● Exercise objective
Write out once more the lines running from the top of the entries below to the line with "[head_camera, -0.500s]", both ends included.

● Recorded information

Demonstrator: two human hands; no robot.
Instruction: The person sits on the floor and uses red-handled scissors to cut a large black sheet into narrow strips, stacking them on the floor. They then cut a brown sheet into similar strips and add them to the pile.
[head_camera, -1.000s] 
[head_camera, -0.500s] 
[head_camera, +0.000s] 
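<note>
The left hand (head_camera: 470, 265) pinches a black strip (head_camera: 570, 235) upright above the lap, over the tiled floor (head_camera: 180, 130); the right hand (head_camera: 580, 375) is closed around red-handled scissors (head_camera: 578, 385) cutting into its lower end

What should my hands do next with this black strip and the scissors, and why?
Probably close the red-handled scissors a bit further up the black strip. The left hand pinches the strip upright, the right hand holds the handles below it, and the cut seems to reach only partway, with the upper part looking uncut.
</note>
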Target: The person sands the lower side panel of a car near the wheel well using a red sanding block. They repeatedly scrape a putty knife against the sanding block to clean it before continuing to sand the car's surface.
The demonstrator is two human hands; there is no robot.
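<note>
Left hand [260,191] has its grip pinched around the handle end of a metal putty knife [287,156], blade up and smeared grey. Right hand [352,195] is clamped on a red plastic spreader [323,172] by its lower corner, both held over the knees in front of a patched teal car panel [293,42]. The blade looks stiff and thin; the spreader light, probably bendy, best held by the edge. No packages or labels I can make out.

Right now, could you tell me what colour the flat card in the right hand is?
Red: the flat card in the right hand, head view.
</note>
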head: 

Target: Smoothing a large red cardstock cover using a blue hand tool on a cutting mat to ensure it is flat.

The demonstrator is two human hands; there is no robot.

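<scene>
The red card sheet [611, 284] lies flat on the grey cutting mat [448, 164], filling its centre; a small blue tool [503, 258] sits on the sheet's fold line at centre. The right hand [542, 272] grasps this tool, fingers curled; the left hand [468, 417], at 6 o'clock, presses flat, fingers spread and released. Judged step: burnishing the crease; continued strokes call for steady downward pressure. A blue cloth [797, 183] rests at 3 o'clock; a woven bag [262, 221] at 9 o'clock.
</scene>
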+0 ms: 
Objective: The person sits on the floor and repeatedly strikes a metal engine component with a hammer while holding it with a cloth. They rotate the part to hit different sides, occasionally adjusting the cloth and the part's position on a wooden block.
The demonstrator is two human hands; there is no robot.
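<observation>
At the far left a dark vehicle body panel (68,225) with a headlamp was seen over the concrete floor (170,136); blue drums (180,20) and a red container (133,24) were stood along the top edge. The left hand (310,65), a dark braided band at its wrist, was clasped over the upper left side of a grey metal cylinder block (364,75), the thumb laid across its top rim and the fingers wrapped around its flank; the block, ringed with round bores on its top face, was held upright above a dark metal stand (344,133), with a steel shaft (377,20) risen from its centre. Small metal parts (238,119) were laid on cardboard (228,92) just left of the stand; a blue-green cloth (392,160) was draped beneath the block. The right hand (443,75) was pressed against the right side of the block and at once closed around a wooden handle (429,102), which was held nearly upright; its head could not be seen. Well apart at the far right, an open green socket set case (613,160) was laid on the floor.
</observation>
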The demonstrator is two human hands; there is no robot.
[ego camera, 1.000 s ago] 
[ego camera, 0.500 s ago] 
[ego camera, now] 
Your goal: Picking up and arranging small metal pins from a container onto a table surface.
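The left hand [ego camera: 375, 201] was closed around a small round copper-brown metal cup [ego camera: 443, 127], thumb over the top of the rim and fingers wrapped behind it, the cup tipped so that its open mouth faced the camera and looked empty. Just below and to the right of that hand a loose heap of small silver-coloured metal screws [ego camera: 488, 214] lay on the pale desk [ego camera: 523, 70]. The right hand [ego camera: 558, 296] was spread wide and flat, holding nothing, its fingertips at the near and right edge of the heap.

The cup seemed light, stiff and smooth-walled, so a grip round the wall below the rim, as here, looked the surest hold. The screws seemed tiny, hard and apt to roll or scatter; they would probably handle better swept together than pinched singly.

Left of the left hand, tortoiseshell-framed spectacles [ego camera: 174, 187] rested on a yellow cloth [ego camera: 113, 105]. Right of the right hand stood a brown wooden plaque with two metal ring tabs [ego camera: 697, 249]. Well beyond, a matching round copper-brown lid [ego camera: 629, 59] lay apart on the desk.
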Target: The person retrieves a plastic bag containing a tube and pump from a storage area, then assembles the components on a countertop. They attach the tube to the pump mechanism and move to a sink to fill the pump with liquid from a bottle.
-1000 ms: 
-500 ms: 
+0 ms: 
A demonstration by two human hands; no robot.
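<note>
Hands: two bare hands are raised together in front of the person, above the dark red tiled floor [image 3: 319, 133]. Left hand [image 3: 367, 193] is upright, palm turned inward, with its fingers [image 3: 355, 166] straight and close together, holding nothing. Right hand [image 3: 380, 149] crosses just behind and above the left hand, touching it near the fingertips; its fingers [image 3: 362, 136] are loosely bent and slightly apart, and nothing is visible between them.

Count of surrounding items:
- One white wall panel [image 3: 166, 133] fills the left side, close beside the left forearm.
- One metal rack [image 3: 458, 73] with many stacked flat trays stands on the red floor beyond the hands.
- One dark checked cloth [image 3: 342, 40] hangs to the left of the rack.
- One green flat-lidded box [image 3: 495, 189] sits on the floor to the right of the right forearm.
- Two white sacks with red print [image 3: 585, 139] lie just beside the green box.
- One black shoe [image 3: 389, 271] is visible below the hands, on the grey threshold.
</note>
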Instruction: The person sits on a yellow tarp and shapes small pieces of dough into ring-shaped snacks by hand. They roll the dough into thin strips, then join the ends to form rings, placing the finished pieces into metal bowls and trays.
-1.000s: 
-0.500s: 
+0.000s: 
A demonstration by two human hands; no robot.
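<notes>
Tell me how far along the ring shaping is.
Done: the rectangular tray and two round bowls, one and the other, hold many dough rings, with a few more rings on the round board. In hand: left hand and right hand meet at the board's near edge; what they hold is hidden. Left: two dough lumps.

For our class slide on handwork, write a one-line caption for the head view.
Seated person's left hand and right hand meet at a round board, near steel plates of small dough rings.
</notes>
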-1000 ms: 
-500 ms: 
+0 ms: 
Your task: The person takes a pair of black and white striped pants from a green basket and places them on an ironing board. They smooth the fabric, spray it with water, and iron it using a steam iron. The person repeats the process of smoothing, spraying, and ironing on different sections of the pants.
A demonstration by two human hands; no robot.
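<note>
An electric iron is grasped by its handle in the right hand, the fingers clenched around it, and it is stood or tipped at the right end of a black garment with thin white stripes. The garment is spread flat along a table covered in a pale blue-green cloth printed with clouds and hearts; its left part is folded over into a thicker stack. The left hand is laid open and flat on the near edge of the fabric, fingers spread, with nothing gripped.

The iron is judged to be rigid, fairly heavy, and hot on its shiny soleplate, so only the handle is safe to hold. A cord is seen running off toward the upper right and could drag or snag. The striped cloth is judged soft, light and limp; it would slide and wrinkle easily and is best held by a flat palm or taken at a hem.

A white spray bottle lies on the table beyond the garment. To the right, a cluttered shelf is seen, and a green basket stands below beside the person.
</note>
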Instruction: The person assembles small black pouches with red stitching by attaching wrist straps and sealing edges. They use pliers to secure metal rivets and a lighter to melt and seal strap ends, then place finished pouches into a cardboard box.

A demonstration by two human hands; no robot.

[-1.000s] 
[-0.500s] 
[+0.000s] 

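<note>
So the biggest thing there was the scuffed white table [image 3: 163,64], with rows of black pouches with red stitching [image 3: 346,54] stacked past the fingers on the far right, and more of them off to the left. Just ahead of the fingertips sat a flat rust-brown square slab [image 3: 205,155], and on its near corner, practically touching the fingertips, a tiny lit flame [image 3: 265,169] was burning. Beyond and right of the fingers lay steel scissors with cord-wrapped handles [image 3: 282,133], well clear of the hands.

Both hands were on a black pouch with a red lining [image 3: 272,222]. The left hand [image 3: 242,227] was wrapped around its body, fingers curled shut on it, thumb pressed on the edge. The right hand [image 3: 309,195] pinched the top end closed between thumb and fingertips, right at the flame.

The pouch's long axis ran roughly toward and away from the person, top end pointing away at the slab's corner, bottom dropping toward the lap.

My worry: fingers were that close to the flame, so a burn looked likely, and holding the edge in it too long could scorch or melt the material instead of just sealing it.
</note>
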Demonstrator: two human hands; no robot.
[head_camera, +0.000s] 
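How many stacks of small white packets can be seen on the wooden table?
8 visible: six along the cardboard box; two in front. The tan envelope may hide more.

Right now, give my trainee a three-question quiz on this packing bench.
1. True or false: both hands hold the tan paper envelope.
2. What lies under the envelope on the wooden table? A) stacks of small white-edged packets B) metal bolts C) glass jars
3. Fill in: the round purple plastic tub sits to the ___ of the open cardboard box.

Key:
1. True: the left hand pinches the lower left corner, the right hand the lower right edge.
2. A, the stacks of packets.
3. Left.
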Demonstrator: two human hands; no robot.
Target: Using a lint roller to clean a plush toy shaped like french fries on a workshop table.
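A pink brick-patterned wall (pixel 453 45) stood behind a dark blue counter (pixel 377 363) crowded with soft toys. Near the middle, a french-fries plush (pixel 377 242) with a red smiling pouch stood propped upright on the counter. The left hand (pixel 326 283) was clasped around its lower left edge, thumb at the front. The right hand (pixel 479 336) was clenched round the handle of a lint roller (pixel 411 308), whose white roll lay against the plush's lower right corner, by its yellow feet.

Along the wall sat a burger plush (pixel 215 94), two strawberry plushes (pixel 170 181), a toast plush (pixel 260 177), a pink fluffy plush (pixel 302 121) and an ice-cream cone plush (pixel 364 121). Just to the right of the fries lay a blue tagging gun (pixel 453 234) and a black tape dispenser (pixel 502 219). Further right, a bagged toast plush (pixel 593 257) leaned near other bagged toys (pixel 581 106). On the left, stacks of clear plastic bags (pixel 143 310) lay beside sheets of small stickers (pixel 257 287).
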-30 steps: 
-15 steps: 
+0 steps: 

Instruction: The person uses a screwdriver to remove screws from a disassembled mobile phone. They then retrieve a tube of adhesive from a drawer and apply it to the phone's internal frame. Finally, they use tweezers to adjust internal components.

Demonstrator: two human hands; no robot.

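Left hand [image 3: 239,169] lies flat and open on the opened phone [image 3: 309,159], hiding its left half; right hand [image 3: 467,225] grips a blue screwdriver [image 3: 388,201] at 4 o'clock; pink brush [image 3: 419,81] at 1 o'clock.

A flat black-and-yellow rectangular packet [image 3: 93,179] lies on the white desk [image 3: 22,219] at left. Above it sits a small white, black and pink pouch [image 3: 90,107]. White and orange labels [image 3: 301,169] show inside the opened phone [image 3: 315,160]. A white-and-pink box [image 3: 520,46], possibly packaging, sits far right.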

● Finished exercise
Demonstrator: two human hands; no robot.
Instruction: The person sits on the floor and uses red-handled scissors to cut a large black sheet into narrow strips, stacking them on the floor. They then cut a brown sheet into similar strips and add them to the pile.
[head_camera, -1.000s] 
[head_camera, -0.500s] 

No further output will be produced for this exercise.